## Exercise goal
Beginning at the line containing "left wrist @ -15", give again every line through the end of the data, unchanged and with both ends included. Drop any pictures.

## Supplied material
---*---
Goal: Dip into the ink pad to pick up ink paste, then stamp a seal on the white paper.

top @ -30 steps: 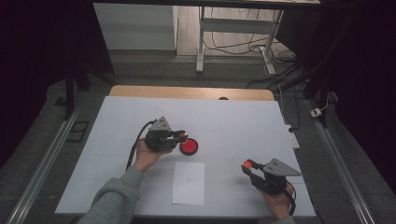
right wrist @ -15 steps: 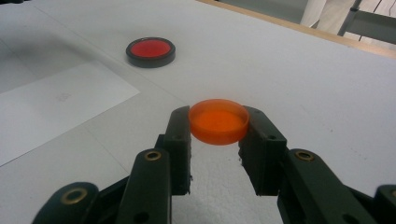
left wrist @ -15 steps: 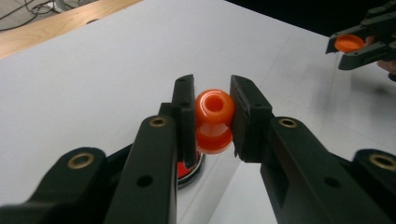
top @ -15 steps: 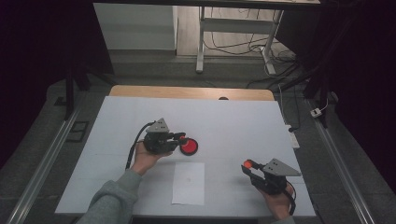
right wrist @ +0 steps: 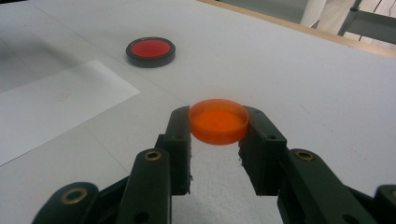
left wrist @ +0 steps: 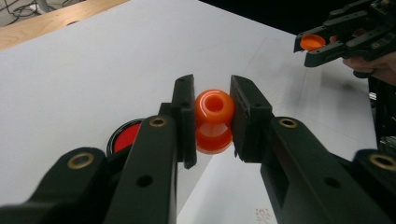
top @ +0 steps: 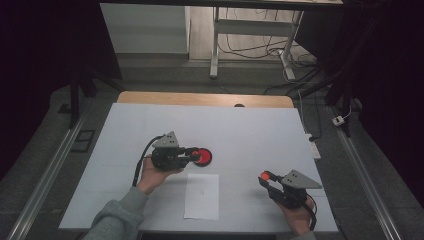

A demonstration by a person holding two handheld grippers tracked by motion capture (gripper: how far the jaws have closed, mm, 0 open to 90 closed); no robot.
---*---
## Completed exercise
left wrist @ -15 steps: 
top @ -15 steps: 
right wrist @ +0 steps: 
left wrist @ +0 steps: 
top @ +0 steps: 

A demonstration by a person holding two handheld grippers tracked by motion capture (gripper: how far the jaws have closed, mm, 0 open to 90 closed); no robot.

Besides the given answer, there is nothing more to add.